The U.S. FDA said 'not yet' to Gilead Sciences' new HIV drug with a complete response letter, citing packaging compatibility issues.
In the letter, the FDA said its decision to reject the California-based biopharma’s long-acting HIV-1 candidate, lenacapavir, was due to chemistry manufacturing and controls (CMC) issues with the glass vials the drug was intended to be distributed in. Specifically, the agency raised questions about vials made of borosilicate glass and their compatibility with lenacapavir solution.

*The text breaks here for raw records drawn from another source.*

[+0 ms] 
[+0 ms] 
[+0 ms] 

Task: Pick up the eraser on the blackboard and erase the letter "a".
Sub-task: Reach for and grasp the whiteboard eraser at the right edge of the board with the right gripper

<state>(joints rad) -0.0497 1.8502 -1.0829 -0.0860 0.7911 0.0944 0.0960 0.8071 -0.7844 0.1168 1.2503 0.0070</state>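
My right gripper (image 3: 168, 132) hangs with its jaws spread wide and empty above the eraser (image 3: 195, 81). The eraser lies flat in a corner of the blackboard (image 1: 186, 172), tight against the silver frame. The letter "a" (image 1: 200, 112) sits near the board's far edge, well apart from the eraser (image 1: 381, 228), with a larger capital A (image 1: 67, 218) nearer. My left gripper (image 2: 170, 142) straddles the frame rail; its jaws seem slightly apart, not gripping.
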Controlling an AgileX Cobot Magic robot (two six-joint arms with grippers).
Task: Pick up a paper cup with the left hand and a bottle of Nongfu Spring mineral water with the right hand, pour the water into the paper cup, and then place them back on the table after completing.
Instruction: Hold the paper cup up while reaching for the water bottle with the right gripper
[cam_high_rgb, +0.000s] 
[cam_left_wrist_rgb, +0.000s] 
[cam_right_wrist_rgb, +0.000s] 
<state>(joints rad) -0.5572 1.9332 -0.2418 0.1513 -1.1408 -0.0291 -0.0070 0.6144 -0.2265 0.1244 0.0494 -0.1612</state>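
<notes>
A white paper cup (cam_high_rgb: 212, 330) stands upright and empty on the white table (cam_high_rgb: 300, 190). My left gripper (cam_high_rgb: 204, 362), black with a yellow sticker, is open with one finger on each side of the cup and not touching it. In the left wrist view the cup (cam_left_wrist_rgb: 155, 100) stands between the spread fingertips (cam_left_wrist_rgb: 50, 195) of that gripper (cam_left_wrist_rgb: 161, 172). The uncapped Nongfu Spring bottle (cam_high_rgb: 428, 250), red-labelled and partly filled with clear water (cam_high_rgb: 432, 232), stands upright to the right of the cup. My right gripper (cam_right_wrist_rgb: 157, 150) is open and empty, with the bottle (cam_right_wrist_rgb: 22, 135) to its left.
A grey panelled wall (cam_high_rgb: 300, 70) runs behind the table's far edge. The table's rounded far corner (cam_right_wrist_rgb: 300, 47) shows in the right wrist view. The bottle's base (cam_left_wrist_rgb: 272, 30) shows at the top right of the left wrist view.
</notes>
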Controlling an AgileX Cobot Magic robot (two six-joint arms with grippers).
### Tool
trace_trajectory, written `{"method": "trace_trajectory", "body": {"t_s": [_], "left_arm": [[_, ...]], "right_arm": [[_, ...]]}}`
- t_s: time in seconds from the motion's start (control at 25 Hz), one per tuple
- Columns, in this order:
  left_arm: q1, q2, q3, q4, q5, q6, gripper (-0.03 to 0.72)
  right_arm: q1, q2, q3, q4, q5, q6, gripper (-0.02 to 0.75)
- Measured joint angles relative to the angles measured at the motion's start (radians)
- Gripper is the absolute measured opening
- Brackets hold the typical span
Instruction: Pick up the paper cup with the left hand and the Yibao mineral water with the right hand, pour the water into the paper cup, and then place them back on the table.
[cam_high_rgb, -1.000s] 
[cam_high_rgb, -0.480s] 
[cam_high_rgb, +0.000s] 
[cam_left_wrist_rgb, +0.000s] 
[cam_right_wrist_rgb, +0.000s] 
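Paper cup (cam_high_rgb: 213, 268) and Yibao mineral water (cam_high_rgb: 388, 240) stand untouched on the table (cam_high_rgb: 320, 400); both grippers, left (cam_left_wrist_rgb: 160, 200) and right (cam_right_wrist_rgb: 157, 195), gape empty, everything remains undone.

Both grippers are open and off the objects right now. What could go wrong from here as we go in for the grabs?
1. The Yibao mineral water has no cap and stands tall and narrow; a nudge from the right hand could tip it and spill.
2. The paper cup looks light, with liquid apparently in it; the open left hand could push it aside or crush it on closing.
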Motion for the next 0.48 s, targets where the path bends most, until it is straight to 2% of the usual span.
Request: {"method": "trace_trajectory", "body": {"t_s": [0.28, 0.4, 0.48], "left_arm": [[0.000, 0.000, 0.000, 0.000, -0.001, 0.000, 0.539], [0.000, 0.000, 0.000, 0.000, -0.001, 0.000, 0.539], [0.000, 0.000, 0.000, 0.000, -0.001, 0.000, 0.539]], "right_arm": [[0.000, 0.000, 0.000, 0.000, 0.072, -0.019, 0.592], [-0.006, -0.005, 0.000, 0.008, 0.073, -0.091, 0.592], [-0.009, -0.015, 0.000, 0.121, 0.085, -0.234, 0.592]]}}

Gilead submitted a new drug application (NDA) for lenacapavir to the FDA back in June. The drug, which is administered every six months, is meant for heavily treatment-experienced patients whose HIV-1 has stopped responding to other treatments. If approved, it would be the only HIV treatment on the market to be administered twice yearly.
Despite the CRL, Gilead is not giving up. The company said it will come up with a plan for a different vial type to submit to the FDA.
“People living with multidrug-resistant HIV need new treatment options and we will continue to pursue approval of lenacapavir to offer a much-needed new long-acting treatment option for this population,” said Merdad Parsey, chief medical officer at Gilead.
This is also not the first time Gilead has had its plans shattered by glass.
Back in December, Gilead reported it was pulling two lots of its injectable COVID treatment, Veklury (remdesivir), following a customer complaint, confirmed by the firm’s investigation, of the presence of glass particulates in drug vials. At the time of the report, the company had received no news of adverse events related to the recall.